Prompt> Transcribe every line below exactly; no image goes into the output.

Entries supplied>
┄┄┄┄┄┄┄┄┄┄
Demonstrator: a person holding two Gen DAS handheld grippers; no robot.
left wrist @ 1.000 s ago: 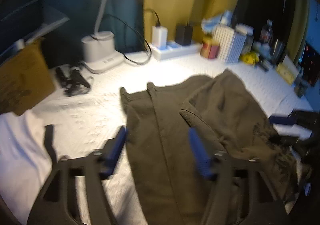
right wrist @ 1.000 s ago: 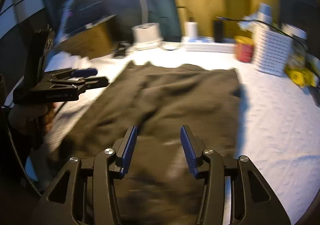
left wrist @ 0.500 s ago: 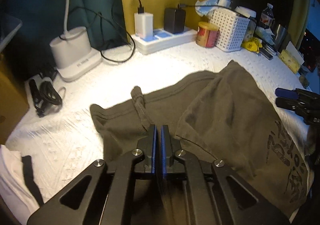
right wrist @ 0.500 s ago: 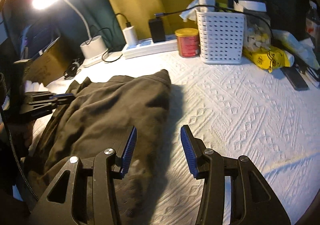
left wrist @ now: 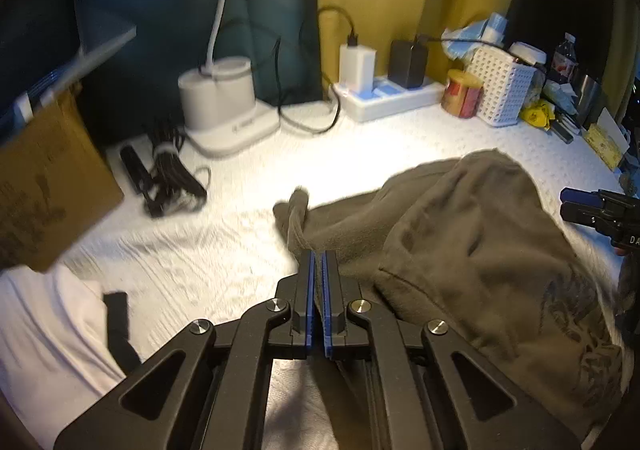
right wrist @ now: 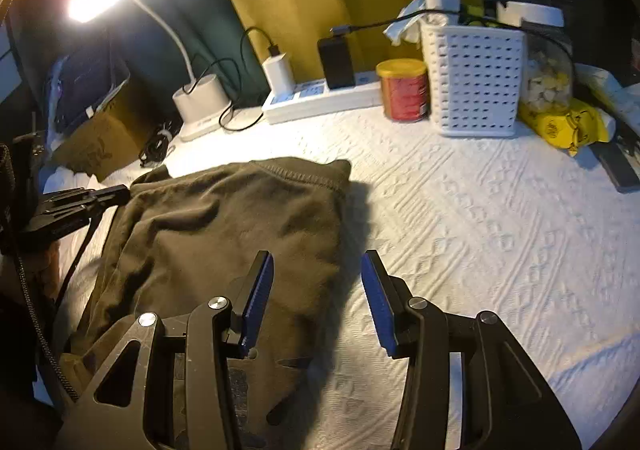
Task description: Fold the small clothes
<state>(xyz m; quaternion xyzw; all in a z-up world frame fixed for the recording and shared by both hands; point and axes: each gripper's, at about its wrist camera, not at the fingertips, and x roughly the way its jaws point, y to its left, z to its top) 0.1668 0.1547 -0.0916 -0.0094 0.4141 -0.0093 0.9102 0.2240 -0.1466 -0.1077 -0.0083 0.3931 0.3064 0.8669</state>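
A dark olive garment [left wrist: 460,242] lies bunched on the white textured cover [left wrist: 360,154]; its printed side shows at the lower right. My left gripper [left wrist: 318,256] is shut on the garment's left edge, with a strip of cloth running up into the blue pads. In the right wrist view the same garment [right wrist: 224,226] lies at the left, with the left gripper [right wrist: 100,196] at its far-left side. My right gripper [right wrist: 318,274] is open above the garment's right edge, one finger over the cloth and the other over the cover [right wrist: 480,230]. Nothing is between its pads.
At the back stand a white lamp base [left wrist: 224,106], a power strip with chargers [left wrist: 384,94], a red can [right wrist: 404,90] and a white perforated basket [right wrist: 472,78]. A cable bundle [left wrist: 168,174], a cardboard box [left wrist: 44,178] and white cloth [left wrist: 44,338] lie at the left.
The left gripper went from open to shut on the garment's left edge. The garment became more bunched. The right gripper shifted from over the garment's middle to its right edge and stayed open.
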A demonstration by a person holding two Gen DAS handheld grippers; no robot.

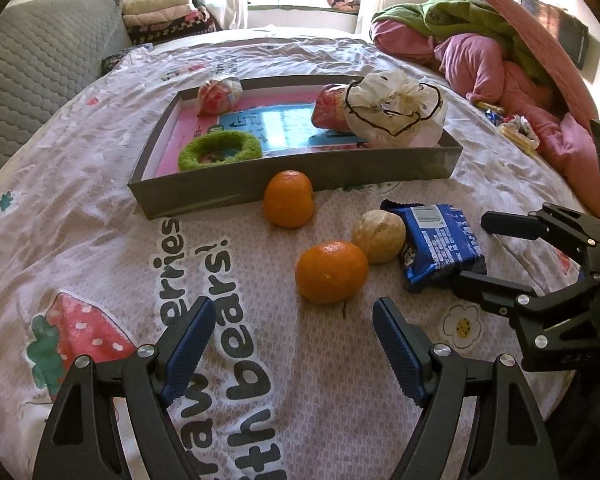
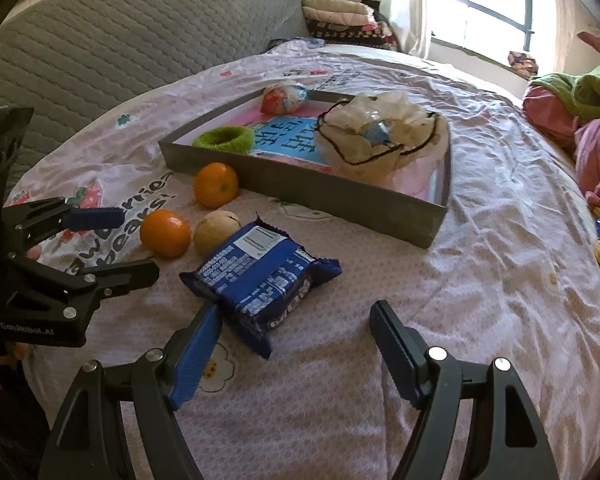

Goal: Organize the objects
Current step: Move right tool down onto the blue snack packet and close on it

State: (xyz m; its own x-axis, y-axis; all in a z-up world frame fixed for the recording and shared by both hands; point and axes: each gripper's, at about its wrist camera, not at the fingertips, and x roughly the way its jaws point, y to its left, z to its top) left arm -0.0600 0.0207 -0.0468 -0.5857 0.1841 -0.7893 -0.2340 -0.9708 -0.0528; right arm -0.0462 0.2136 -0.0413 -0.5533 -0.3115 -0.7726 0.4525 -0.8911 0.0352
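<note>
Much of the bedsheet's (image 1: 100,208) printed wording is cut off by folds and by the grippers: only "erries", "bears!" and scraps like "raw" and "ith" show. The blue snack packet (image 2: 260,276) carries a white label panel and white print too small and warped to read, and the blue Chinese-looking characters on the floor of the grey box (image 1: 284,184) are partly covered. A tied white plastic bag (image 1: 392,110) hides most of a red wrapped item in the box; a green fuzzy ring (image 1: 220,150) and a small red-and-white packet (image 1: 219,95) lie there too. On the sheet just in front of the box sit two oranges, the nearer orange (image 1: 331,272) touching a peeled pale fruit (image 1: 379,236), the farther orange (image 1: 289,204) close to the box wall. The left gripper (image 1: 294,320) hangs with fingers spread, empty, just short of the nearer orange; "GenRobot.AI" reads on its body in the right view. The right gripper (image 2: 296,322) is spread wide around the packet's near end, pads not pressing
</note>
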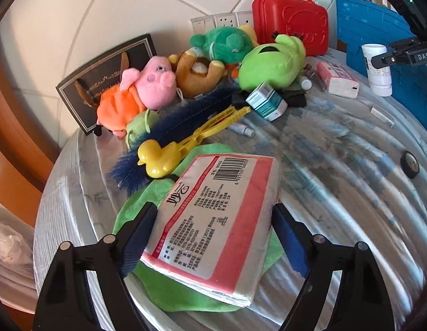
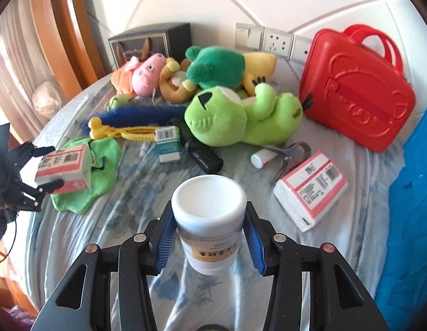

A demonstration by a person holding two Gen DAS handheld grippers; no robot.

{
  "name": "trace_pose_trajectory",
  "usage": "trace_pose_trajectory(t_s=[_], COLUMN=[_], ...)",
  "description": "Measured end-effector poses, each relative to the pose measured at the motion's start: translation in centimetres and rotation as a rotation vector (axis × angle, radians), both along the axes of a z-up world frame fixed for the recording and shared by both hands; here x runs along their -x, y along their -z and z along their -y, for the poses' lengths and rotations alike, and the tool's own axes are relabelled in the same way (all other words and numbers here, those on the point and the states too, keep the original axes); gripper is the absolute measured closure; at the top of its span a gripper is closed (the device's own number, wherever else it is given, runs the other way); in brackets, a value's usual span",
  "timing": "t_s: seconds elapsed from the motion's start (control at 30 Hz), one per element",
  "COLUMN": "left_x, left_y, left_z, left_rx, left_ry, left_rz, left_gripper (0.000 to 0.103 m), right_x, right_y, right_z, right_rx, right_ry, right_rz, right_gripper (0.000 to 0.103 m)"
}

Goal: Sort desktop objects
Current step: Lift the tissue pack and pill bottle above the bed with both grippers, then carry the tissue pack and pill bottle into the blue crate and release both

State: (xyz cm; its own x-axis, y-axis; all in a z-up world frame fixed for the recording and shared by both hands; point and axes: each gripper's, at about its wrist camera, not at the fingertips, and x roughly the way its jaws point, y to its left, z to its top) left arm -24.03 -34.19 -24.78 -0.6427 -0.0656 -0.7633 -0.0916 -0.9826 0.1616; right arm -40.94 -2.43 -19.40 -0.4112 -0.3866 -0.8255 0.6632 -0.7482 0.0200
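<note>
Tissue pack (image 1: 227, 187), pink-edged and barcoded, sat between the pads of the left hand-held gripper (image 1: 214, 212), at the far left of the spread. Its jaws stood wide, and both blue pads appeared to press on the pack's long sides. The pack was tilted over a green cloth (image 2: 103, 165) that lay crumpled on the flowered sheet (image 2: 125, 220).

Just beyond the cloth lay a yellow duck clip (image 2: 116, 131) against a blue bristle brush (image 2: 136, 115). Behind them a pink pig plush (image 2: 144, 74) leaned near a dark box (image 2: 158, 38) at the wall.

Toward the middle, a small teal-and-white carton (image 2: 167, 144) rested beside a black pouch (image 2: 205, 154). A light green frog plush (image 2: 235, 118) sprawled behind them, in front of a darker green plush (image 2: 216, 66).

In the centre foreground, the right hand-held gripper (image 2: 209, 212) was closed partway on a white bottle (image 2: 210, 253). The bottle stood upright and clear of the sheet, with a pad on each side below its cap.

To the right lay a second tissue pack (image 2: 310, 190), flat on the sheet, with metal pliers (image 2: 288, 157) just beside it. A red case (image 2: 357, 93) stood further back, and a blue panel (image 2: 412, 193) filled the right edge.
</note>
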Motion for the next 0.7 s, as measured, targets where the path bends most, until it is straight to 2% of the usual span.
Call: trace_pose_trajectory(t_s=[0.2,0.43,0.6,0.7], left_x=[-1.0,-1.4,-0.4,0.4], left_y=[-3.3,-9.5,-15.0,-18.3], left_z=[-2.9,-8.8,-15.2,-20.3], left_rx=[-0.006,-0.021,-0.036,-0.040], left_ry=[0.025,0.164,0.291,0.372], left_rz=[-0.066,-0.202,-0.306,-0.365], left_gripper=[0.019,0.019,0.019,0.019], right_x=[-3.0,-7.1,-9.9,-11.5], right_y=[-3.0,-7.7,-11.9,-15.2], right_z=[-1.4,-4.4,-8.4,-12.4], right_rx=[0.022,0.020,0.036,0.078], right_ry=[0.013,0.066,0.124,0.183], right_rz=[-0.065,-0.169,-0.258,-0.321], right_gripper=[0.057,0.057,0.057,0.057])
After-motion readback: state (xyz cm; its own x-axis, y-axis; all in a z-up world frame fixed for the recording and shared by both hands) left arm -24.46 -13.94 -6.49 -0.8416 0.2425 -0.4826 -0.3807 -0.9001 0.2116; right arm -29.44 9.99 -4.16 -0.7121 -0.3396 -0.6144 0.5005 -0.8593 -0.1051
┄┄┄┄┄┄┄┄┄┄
Answer below>
Demonstrator: a person holding two Gen DAS handheld grippers; no robot.
left wrist @ 1.000 s ago: 
right wrist @ 1.000 s ago: 
left wrist @ 0.500 s ago: 
right wrist @ 0.500 s ago: 
left wrist @ now: 
right wrist @ now: 
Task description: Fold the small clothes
<state>(xyz m; quaternion xyzw; all in a z-up world frame fixed for the recording and shared by both hands; point and axes: each gripper's, at about its wrist camera, not at the fingertips, and x roughly the way its jaws point, y to its left, z to its top) 0.1668 0.1547 -0.0916 -0.0094 0.4141 -0.0093 0.9102 0.2240 -0.1466 -0.1077 -0.0083 0.3931 0.3064 0.8669</state>
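A dark olive garment [left wrist: 460,242] lies bunched on the white textured cover [left wrist: 360,154]; its printed side shows at the lower right. My left gripper [left wrist: 318,256] is shut on the garment's left edge, with a strip of cloth running up into the blue pads. In the right wrist view the same garment [right wrist: 224,226] lies at the left, with the left gripper [right wrist: 100,196] at its far-left side. My right gripper [right wrist: 318,274] is open above the garment's right edge, one finger over the cloth and the other over the cover [right wrist: 480,230]. Nothing is between its pads.
At the back stand a white lamp base [left wrist: 224,106], a power strip with chargers [left wrist: 384,94], a red can [right wrist: 404,90] and a white perforated basket [right wrist: 472,78]. A cable bundle [left wrist: 168,174], a cardboard box [left wrist: 44,178] and white cloth [left wrist: 44,338] lie at the left.
The left gripper went from open to shut on the garment's left edge. The garment became more bunched. The right gripper shifted from over the garment's middle to its right edge and stayed open.
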A demonstration by a person holding two Gen DAS handheld grippers; no robot.


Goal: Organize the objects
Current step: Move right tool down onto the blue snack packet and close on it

State: (xyz m; its own x-axis, y-axis; all in a z-up world frame fixed for the recording and shared by both hands; point and axes: each gripper's, at about its wrist camera, not at the fingertips, and x roughly the way its jaws point, y to its left, z to its top) left arm -0.0600 0.0207 -0.0468 -0.5857 0.1841 -0.7893 -0.2340 -0.9708 -0.0528; right arm -0.0462 0.2136 -0.0413 -0.5533 -0.3115 -0.7726 0.4525 -0.8911 0.0352
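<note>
Much of the bedsheet's (image 1: 100,208) printed wording is cut off by folds and by the grippers: only "erries", "bears!" and scraps like "raw" and "ith" show. The blue snack packet (image 2: 260,276) carries a white label panel and white print too small and warped to read, and the blue Chinese-looking characters on the floor of the grey box (image 1: 284,184) are partly covered. A tied white plastic bag (image 1: 392,110) hides most of a red wrapped item in the box; a green fuzzy ring (image 1: 220,150) and a small red-and-white packet (image 1: 219,95) lie there too. On the sheet just in front of the box sit two oranges, the nearer orange (image 1: 331,272) touching a peeled pale fruit (image 1: 379,236), the farther orange (image 1: 289,204) close to the box wall. The left gripper (image 1: 294,320) hangs with fingers spread, empty, just short of the nearer orange; "GenRobot.AI" reads on its body in the right view. The right gripper (image 2: 296,322) is spread wide around the packet's near end, pads not pressing
</note>
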
A demonstration by a person holding two Gen DAS handheld grippers; no robot.

{
  "name": "trace_pose_trajectory",
  "usage": "trace_pose_trajectory(t_s=[_], COLUMN=[_], ...)",
  "description": "Measured end-effector poses, each relative to the pose measured at the motion's start: translation in centimetres and rotation as a rotation vector (axis × angle, radians), both along the axes of a z-up world frame fixed for the recording and shared by both hands; here x runs along their -x, y along their -z and z along their -y, for the poses' lengths and rotations alike, and the tool's own axes are relabelled in the same way (all other words and numbers here, those on the point and the states too, keep the original axes); gripper is the absolute measured closure; at the top of its span a gripper is closed (the device's own number, wherever else it is given, runs the other way); in brackets, a value's usual span",
  "timing": "t_s: seconds elapsed from the motion's start (control at 30 Hz), one per element",
  "COLUMN": "left_x, left_y, left_z, left_rx, left_ry, left_rz, left_gripper (0.000 to 0.103 m), right_x, right_y, right_z, right_rx, right_ry, right_rz, right_gripper (0.000 to 0.103 m)"
}

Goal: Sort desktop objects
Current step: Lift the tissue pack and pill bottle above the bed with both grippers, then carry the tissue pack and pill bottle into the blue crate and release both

State: (xyz cm; its own x-axis, y-axis; all in a z-up world frame fixed for the recording and shared by both hands; point and axes: each gripper's, at about its wrist camera, not at the fingertips, and x roughly the way its jaws point, y to its left, z to its top) left arm -24.03 -34.19 -24.78 -0.6427 -0.0656 -0.7633 -0.0916 -0.9826 0.1616; right arm -40.94 -2.43 -19.40 -0.4112 -0.3866 -0.8255 0.6632 -0.7482 0.0200
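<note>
Tissue pack (image 1: 227, 187), pink-edged and barcoded, sat between the pads of the left hand-held gripper (image 1: 214, 212), at the far left of the spread. Its jaws stood wide, and both blue pads appeared to press on the pack's long sides. The pack was tilted over a green cloth (image 2: 103, 165) that lay crumpled on the flowered sheet (image 2: 125, 220).

Just beyond the cloth lay a yellow duck clip (image 2: 116, 131) against a blue bristle brush (image 2: 136, 115). Behind them a pink pig plush (image 2: 144, 74) leaned near a dark box (image 2: 158, 38) at the wall.

Toward the middle, a small teal-and-white carton (image 2: 167, 144) rested beside a black pouch (image 2: 205, 154). A light green frog plush (image 2: 235, 118) sprawled behind them, in front of a darker green plush (image 2: 216, 66).

In the centre foreground, the right hand-held gripper (image 2: 209, 212) was closed partway on a white bottle (image 2: 210, 253). The bottle stood upright and clear of the sheet, with a pad on each side below its cap.

To the right lay a second tissue pack (image 2: 310, 190), flat on the sheet, with metal pliers (image 2: 288, 157) just beside it. A red case (image 2: 357, 93) stood further back, and a blue panel (image 2: 412, 193) filled the right edge.
</note>
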Motion for the next 0.7 s, as measured, targets where the path bends most, until it is straight to 2% of the usual span.
Call: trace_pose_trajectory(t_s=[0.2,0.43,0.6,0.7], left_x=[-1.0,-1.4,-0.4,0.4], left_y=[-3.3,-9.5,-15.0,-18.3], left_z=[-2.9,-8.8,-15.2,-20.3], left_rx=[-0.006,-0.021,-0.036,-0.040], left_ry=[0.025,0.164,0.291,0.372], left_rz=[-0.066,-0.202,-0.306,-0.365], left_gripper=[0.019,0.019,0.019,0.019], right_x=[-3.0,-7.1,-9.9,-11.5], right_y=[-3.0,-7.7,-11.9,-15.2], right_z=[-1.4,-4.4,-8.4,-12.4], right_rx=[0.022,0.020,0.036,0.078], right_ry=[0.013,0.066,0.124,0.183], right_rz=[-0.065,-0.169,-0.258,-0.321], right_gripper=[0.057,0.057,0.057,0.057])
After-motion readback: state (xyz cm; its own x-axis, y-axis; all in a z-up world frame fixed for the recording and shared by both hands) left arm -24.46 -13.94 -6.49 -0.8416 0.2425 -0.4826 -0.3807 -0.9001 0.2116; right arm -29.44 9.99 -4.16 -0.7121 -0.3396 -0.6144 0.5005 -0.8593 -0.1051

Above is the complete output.